Exactly as written, set down every entry once more.

> **GIVEN DATA**:
--*--

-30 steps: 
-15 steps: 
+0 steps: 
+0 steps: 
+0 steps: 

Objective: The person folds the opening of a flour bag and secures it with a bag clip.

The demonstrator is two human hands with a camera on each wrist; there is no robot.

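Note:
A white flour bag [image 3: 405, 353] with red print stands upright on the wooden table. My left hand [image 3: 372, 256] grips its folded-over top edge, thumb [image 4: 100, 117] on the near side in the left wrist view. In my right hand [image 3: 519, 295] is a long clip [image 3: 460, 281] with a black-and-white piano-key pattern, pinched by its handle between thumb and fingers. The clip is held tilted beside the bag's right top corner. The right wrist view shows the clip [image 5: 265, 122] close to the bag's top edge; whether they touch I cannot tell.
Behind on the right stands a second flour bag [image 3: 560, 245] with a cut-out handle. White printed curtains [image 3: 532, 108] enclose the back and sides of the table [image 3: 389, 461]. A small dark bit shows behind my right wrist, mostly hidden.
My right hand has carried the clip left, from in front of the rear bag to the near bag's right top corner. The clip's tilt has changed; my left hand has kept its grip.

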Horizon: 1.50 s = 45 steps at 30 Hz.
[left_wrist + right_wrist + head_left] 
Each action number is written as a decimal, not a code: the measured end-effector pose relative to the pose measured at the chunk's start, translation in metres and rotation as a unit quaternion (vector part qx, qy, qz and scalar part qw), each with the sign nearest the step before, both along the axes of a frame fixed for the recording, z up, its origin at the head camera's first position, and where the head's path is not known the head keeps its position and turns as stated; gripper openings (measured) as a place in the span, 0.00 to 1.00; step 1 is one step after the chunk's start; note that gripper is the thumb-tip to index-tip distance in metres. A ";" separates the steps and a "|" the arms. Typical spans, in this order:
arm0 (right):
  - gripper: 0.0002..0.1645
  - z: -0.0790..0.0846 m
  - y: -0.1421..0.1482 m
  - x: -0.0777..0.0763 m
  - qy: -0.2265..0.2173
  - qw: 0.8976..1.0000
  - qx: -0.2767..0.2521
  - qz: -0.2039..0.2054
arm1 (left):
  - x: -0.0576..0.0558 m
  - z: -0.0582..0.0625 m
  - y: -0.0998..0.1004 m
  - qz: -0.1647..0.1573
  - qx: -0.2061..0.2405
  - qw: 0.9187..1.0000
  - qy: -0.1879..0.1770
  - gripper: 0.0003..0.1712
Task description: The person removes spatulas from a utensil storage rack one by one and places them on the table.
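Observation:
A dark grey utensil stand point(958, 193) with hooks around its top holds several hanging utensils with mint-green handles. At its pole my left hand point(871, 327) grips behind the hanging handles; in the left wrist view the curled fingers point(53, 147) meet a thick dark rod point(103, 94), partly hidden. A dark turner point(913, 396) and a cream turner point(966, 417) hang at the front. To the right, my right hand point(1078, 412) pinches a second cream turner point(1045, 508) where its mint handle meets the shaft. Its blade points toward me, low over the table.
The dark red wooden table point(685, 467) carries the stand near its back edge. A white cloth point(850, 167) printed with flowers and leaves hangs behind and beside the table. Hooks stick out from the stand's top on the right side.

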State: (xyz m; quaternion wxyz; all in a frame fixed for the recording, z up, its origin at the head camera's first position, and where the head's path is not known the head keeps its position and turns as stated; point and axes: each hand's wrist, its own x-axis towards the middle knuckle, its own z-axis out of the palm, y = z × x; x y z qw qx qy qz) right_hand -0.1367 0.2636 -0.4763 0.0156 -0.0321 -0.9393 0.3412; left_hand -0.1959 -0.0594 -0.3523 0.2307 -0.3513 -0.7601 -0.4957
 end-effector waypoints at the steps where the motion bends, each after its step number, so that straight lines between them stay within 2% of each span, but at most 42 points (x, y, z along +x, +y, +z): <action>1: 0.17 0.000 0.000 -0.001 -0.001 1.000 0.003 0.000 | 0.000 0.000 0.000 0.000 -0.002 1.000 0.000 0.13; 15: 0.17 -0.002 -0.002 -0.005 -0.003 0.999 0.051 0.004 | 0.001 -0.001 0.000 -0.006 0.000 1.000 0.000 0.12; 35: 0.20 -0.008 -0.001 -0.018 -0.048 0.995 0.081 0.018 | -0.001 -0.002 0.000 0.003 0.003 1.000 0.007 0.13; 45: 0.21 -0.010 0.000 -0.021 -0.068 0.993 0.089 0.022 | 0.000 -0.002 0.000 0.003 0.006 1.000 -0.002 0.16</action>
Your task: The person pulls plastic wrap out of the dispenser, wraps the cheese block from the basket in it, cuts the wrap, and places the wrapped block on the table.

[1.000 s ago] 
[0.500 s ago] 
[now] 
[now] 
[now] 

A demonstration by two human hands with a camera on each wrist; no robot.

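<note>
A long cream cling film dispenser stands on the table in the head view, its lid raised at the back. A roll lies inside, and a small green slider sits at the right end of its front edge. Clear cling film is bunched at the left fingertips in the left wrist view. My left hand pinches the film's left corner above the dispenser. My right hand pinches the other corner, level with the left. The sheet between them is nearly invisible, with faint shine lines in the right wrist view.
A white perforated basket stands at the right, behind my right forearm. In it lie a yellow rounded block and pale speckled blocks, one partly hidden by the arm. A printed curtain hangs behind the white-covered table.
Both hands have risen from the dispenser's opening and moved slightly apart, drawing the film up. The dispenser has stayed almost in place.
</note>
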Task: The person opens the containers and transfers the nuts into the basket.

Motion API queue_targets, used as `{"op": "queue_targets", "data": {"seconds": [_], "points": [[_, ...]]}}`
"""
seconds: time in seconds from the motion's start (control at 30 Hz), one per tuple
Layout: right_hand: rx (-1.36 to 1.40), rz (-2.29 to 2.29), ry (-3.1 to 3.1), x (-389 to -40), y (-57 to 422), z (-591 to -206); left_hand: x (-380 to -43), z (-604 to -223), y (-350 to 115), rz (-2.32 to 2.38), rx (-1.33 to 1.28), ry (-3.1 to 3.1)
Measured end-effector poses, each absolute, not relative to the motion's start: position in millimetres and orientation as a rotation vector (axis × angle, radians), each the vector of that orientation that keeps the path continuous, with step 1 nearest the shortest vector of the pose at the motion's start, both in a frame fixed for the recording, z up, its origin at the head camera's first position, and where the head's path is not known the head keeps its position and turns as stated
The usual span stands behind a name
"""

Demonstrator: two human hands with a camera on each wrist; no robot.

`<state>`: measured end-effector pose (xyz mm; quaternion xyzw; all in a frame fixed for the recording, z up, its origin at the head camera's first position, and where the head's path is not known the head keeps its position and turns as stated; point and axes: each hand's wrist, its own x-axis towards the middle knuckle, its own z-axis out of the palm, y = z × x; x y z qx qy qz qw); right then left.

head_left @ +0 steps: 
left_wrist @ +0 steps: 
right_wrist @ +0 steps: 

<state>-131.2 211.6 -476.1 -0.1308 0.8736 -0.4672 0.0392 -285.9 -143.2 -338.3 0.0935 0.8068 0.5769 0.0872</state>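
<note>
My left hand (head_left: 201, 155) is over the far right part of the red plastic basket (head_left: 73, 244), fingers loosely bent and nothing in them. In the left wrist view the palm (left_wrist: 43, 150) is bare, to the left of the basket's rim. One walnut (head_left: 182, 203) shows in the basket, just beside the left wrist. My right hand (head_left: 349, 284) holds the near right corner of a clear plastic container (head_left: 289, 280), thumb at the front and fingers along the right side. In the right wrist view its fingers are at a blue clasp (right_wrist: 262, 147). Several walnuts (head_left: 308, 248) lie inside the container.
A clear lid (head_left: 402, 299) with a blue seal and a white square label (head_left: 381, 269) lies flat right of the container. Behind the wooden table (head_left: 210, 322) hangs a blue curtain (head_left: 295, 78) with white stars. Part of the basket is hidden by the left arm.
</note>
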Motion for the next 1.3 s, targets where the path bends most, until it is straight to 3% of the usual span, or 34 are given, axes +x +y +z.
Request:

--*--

> **ANSWER BELOW**:
-30 steps: 
-15 steps: 
+0 steps: 
+0 steps: 
+0 steps: 

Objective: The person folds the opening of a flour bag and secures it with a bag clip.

The demonstrator is two human hands with a camera on each wrist; there is no robot.

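Note:
A white flour bag [image 3: 405, 353] with red print stands upright on the wooden table. My left hand [image 3: 372, 256] grips its folded-over top edge, thumb [image 4: 100, 117] on the near side in the left wrist view. In my right hand [image 3: 519, 295] is a long clip [image 3: 460, 281] with a black-and-white piano-key pattern, pinched by its handle between thumb and fingers. The clip is held tilted beside the bag's right top corner. The right wrist view shows the clip [image 5: 265, 122] close to the bag's top edge; whether they touch I cannot tell.
Behind on the right stands a second flour bag [image 3: 560, 245] with a cut-out handle. White printed curtains [image 3: 532, 108] enclose the back and sides of the table [image 3: 389, 461]. A small dark bit shows behind my right wrist, mostly hidden.
My right hand has carried the clip left, from in front of the rear bag to the near bag's right top corner. The clip's tilt has changed; my left hand has kept its grip.
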
Horizon: 1.50 s = 45 steps at 30 Hz.
[left_wrist + right_wrist + head_left] 
Each action number is written as a decimal, not a code: the measured end-effector pose relative to the pose measured at the chunk's start, translation in metres and rotation as a unit quaternion (vector part qx, qy, qz and scalar part qw), each with the sign nearest the step before, both along the axes of a frame fixed for the recording, z up, its origin at the head camera's first position, and where the head's path is not known the head keeps its position and turns as stated; gripper openings (measured) as a place in the span, 0.00 to 1.00; step 1 is one step after the chunk's start; note that gripper is the thumb-tip to index-tip distance in metres. A ";" separates the steps and a "|" the arms. Typical spans, in this order:
arm0 (right):
  - gripper: 0.0002..0.1645
  - z: -0.0790..0.0846 m
  - y: -0.1421..0.1482 m
  - x: -0.0777..0.0763 m
  - qy: -0.2265..0.2173
  - qw: 0.8976..1.0000
  - qx: -0.2767..0.2521
  - qz: -0.2039..0.2054
arm1 (left):
  - x: -0.0576..0.0558 m
  - z: -0.0582..0.0625 m
  - y: -0.0998..0.1004 m
  - qz: -0.1647..0.1573
  - qx: -0.2061..0.2405
  - qw: 0.9187..1.0000
  - qy: -0.1879..0.1770
  - gripper: 0.0003..0.1712
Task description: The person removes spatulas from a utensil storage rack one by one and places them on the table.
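Observation:
A dark grey utensil stand point(958, 193) with hooks around its top holds several hanging utensils with mint-green handles. At its pole my left hand point(871, 327) grips behind the hanging handles; in the left wrist view the curled fingers point(53, 147) meet a thick dark rod point(103, 94), partly hidden. A dark turner point(913, 396) and a cream turner point(966, 417) hang at the front. To the right, my right hand point(1078, 412) pinches a second cream turner point(1045, 508) where its mint handle meets the shaft. Its blade points toward me, low over the table.
The dark red wooden table point(685, 467) carries the stand near its back edge. A white cloth point(850, 167) printed with flowers and leaves hangs behind and beside the table. Hooks stick out from the stand's top on the right side.
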
State: (xyz m; quaternion wxyz; all in a frame fixed for the recording, z up, its origin at the head camera's first position, and where the head's path is not known the head keeps its position and turns as stated; point and axes: each hand's wrist, its own x-axis towards the middle knuckle, its own z-axis out of the palm, y = z × x; x y z qw qx qy qz) right_hand -0.1367 0.2636 -0.4763 0.0156 -0.0321 -0.9393 0.3412; left_hand -0.1959 -0.0594 -0.3523 0.2307 -0.3513 -0.7601 -0.4957
 end-effector waypoints at the steps where the motion bends, each after its step number, so that straight lines between them stay within 2% of each span, but at most 42 points (x, y, z along +x, +y, +z): <action>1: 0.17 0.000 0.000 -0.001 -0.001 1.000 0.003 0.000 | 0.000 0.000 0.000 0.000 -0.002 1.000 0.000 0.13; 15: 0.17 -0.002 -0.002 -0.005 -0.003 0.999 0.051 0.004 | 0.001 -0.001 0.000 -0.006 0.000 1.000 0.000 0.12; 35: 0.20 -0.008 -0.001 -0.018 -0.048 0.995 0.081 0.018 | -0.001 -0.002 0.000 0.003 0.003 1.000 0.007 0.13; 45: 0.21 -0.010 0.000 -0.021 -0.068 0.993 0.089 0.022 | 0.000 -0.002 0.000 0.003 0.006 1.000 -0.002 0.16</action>
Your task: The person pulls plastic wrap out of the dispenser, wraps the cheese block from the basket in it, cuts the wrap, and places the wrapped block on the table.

[1.000 s ago] 
[0.500 s ago] 
[now] 
[now] 
[now] 

A demonstration by two human hands with a camera on each wrist; no robot.

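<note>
A long cream cling film dispenser stands on the table in the head view, its lid raised at the back. A roll lies inside, and a small green slider sits at the right end of its front edge. Clear cling film is bunched at the left fingertips in the left wrist view. My left hand pinches the film's left corner above the dispenser. My right hand pinches the other corner, level with the left. The sheet between them is nearly invisible, with faint shine lines in the right wrist view.
A white perforated basket stands at the right, behind my right forearm. In it lie a yellow rounded block and pale speckled blocks, one partly hidden by the arm. A printed curtain hangs behind the white-covered table.
Both hands have risen from the dispenser's opening and moved slightly apart, drawing the film up. The dispenser has stayed almost in place.
</note>
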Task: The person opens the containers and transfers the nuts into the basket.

Motion API queue_targets, used as `{"op": "queue_targets", "data": {"seconds": [_], "points": [[_, ...]]}}`
"""
seconds: time in seconds from the motion's start (control at 30 Hz), one per tuple
Layout: right_hand: rx (-1.36 to 1.40), rz (-2.29 to 2.29), ry (-3.1 to 3.1), x (-389 to -40), y (-57 to 422), z (-591 to -206); left_hand: x (-380 to -43), z (-604 to -223), y (-350 to 115), rz (-2.32 to 2.38), rx (-1.33 to 1.28), ry (-3.1 to 3.1)
Measured end-effector poses, each absolute, not relative to the motion's start: position in millimetres and orientation as a rotation vector (axis × angle, radians), each the vector of that orientation that keeps the path continuous, with step 1 nearest the shortest vector of the pose at the motion's start, both in a frame fixed for the recording, z up, its origin at the head camera's first position, and where the head's path is not known the head keeps its position and turns as stated
The usual span stands behind a name
"""

Demonstrator: two human hands with a camera on each wrist; no robot.

`<state>`: measured end-effector pose (xyz mm; quaternion xyzw; all in a frame fixed for the recording, z up, its origin at the head camera's first position, and where the head's path is not known the head keeps its position and turns as stated; point and axes: each hand's wrist, its own x-axis towards the middle knuckle, its own z-axis out of the palm, y = z × x; x y z qx qy qz qw); right then left.

head_left @ +0 steps: 
left_wrist @ +0 steps: 
right_wrist @ +0 steps: 

<state>-131.2 211.6 -476.1 -0.1308 0.8736 -0.4672 0.0392 -285.9 -143.2 -338.3 0.0935 0.8068 0.5769 0.0872</state>
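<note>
My left hand (head_left: 201, 155) is over the far right part of the red plastic basket (head_left: 73, 244), fingers loosely bent and nothing in them. In the left wrist view the palm (left_wrist: 43, 150) is bare, to the left of the basket's rim. One walnut (head_left: 182, 203) shows in the basket, just beside the left wrist. My right hand (head_left: 349, 284) holds the near right corner of a clear plastic container (head_left: 289, 280), thumb at the front and fingers along the right side. In the right wrist view its fingers are at a blue clasp (right_wrist: 262, 147). Several walnuts (head_left: 308, 248) lie inside the container.
A clear lid (head_left: 402, 299) with a blue seal and a white square label (head_left: 381, 269) lies flat right of the container. Behind the wooden table (head_left: 210, 322) hangs a blue curtain (head_left: 295, 78) with white stars. Part of the basket is hidden by the left arm.
</note>
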Motion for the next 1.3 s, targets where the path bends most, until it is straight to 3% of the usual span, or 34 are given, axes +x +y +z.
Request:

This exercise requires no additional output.